WORK REQUIRED: Find and return every line of the data that contains the word "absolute".

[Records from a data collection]
----------

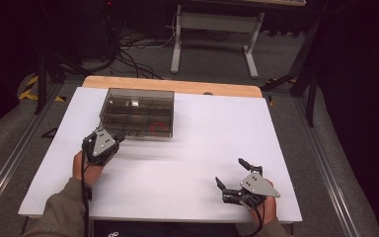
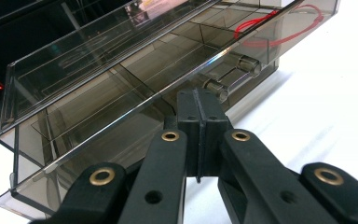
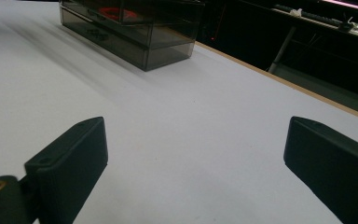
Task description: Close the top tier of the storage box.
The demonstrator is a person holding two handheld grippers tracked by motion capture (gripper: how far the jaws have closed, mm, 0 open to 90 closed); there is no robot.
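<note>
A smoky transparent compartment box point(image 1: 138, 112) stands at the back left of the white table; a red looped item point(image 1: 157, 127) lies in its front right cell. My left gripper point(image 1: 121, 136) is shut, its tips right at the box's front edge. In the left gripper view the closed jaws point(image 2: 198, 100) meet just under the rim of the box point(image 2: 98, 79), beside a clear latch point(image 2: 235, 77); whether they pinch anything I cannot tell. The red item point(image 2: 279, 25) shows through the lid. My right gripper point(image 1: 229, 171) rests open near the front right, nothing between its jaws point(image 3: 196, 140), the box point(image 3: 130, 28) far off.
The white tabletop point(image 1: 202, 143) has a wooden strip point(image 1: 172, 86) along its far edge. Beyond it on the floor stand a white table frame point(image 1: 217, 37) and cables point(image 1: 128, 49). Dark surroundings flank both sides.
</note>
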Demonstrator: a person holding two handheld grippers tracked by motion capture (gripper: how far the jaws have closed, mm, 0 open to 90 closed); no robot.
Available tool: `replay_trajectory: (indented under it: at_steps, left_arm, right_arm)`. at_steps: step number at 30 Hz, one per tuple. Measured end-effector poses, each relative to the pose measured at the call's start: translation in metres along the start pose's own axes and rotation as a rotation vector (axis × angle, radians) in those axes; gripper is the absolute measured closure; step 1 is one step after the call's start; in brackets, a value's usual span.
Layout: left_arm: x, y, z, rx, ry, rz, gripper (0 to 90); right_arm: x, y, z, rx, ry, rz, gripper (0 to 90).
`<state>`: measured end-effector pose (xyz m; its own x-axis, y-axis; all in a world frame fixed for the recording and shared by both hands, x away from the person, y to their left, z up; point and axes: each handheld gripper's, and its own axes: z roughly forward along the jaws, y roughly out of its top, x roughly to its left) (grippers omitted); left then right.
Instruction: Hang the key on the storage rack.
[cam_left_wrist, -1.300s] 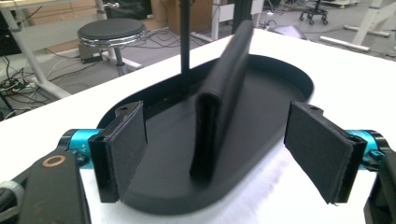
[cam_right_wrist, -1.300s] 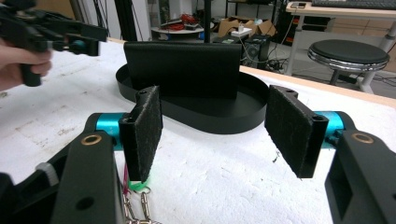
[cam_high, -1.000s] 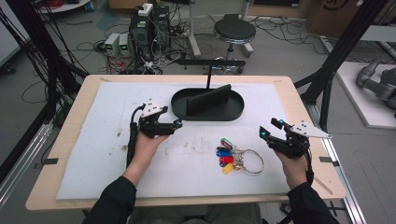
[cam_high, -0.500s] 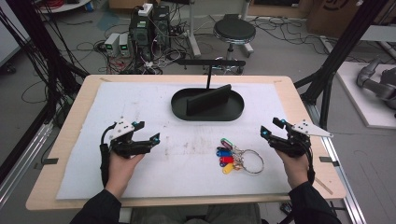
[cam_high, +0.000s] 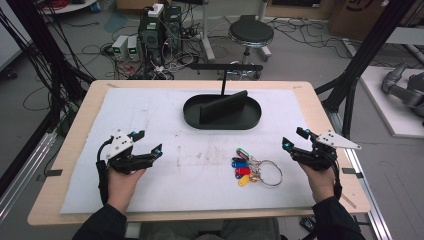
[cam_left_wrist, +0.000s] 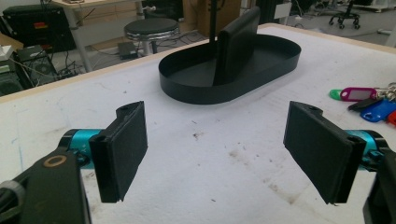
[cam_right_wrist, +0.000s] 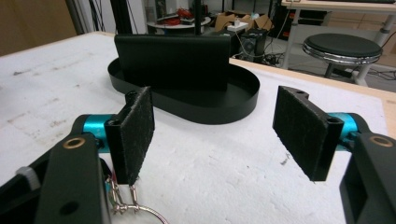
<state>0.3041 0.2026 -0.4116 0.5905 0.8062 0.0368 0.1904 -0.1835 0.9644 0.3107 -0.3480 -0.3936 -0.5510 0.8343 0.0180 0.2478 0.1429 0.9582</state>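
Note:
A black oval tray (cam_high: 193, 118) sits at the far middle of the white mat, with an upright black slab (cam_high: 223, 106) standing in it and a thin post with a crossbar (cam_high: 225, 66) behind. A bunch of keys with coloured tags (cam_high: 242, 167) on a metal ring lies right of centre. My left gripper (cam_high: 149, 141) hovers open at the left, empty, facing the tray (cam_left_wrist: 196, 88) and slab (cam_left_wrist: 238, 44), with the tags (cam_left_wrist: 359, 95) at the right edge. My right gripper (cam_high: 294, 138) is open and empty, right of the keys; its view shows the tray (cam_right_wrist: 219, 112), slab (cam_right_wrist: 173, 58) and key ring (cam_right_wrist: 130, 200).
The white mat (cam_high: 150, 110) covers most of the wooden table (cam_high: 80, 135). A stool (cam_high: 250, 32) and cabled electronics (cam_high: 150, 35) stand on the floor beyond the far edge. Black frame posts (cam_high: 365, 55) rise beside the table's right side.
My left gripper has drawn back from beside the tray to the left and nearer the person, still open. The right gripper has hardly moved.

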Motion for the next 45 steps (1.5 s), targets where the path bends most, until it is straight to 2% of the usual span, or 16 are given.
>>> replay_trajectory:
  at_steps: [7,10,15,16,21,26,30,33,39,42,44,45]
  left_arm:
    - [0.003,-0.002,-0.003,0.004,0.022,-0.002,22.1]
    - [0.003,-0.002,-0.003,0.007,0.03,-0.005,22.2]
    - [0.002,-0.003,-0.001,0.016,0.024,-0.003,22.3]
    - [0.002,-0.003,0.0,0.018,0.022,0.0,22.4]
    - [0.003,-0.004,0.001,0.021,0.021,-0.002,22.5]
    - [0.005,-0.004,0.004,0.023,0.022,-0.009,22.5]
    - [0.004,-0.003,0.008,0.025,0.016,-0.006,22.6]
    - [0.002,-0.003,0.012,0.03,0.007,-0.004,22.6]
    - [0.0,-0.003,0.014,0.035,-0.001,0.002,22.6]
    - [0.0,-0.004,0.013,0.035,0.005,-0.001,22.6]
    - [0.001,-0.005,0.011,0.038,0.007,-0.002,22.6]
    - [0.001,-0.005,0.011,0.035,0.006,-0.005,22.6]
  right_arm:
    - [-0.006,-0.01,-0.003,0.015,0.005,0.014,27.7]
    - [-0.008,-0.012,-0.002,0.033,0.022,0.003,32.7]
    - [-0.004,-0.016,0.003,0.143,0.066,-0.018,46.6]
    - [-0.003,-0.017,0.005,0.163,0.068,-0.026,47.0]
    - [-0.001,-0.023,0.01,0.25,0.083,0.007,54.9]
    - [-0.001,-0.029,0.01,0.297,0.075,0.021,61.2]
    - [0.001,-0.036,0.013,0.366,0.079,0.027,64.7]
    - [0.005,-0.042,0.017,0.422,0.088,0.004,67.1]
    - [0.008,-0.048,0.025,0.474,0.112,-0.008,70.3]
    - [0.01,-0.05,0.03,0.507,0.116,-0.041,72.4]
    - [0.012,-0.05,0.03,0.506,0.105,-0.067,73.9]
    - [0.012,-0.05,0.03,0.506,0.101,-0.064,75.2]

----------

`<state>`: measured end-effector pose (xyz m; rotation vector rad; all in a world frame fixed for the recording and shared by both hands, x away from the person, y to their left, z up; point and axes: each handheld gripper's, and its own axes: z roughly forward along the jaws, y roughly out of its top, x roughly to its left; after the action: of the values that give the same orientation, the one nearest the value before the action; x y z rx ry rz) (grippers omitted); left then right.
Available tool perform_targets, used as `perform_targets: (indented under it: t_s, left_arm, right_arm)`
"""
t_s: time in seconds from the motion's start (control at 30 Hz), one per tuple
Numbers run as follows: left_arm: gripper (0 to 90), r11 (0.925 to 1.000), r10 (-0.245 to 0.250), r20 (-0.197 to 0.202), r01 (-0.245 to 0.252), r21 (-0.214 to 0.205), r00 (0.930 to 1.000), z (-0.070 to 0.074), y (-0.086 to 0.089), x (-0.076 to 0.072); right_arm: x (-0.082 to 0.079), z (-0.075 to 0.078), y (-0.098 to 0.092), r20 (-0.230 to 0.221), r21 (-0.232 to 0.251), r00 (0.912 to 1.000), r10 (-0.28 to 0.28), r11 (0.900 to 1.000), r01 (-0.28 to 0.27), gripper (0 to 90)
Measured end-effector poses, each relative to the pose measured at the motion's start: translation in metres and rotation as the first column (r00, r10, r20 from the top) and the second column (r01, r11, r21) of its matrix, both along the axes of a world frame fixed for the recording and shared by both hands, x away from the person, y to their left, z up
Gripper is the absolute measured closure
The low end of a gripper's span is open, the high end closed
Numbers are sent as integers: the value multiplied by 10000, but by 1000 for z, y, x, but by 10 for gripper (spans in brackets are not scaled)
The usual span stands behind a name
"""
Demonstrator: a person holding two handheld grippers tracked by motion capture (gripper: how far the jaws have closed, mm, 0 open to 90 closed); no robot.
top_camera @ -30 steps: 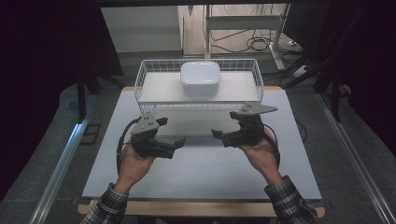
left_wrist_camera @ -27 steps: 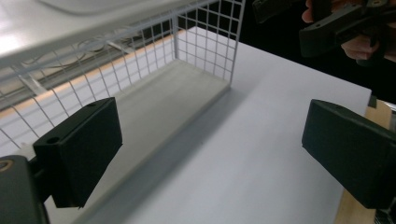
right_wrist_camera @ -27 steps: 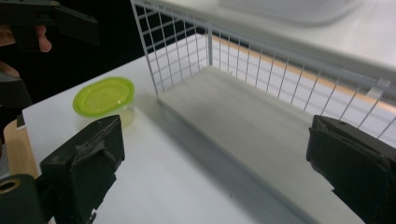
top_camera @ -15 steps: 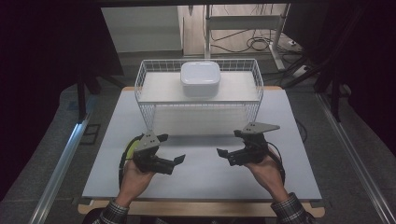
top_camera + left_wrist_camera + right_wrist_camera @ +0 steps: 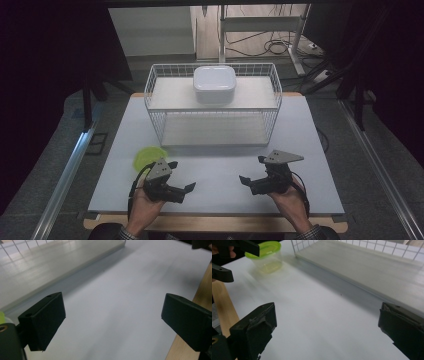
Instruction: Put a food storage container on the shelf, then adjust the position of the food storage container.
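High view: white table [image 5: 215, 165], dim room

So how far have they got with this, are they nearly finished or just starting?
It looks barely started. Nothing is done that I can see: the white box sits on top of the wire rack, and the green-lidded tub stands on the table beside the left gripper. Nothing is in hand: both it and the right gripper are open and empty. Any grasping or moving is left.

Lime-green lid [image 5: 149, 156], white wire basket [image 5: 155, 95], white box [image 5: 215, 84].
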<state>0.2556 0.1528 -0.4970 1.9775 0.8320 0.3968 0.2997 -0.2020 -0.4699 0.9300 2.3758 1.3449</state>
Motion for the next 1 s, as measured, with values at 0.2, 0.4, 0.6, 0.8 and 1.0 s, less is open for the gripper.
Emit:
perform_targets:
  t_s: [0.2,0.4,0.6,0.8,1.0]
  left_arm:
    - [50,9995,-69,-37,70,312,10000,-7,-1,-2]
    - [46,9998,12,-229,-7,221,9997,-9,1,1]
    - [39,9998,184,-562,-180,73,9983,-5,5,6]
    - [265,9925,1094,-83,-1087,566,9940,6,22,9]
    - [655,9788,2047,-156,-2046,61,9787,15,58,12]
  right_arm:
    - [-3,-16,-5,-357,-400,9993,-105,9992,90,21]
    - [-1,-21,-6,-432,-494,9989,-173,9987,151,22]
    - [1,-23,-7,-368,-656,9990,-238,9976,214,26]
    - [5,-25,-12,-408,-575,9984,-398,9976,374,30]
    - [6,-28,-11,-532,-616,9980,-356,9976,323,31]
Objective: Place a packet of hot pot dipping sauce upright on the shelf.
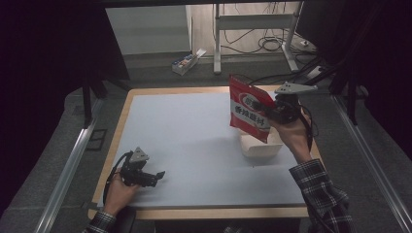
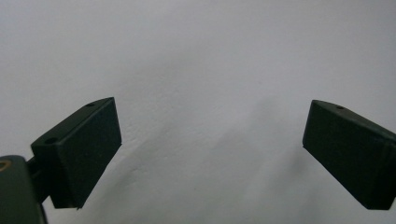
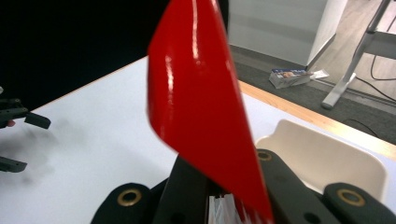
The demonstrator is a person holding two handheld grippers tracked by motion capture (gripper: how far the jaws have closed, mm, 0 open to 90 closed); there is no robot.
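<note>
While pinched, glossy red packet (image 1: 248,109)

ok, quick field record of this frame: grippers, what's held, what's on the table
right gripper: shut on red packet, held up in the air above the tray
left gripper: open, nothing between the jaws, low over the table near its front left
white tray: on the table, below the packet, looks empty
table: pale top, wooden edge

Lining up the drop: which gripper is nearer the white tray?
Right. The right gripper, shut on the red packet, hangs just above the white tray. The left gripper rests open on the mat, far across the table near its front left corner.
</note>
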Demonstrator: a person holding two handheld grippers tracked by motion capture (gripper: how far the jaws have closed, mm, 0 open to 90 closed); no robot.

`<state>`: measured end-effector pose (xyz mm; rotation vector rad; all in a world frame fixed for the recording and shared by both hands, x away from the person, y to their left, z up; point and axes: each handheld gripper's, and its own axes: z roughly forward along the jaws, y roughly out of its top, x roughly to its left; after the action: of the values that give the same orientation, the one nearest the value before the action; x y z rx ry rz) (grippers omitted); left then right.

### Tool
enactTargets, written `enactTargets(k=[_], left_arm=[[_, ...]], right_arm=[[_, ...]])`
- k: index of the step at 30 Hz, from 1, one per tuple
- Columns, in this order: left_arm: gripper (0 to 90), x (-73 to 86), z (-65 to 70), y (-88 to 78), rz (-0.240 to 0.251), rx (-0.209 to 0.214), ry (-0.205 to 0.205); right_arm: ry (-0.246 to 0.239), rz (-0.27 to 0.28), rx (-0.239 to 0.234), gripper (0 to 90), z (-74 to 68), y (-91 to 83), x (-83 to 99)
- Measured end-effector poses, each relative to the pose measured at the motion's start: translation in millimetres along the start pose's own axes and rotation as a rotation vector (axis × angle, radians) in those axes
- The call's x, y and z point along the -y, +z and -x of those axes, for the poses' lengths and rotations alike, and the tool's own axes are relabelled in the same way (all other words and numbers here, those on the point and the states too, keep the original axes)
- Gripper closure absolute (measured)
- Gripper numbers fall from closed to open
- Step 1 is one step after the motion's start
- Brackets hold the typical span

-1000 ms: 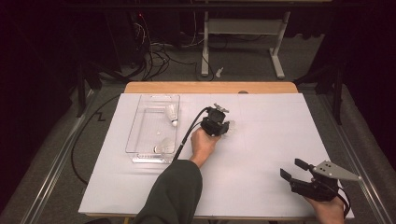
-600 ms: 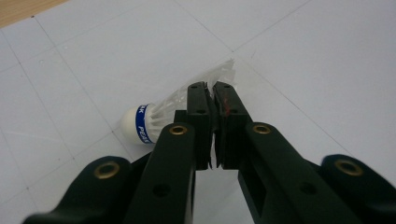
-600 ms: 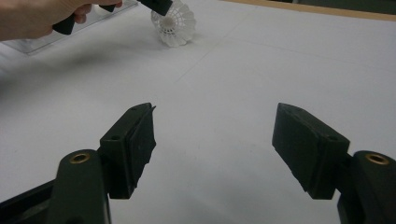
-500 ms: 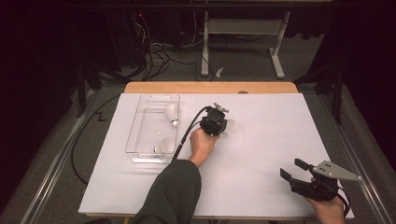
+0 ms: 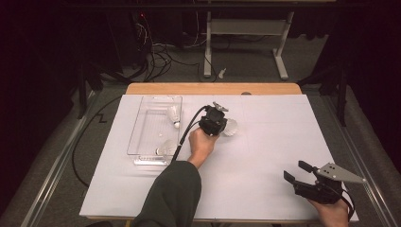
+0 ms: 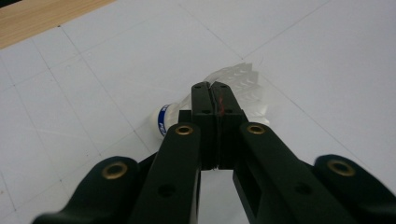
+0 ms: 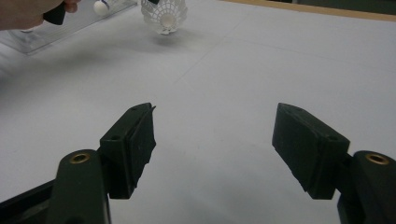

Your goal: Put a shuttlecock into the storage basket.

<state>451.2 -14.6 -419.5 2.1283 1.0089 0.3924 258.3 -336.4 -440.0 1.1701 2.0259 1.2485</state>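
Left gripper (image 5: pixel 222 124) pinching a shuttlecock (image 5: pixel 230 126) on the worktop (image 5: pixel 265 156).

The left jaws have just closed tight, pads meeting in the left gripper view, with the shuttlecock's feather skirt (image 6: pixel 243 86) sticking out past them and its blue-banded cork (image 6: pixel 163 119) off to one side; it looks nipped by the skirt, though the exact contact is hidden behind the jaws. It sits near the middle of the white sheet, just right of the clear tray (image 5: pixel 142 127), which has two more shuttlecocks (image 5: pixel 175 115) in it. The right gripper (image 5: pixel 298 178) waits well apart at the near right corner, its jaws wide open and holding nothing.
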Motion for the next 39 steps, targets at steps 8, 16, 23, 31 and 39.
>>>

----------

SOLVED PROBLEM:
Available tool: `replay_trajectory: (indented under it: at_steps, left_arm, right_arm)`. at_steps: step number at 30 Hz, one per tuple. Measured end-effector poses, each relative to the pose measured at the call's start: translation in metres along the start pose's own axes and rotation as a rotation vector (axis × angle, radians) in those axes; gripper is the absolute measured closure; step 1 is one step after the call's start; in brackets, a value's usual span.
Gripper is the absolute measured closure
- Gripper closure absolute (measured)

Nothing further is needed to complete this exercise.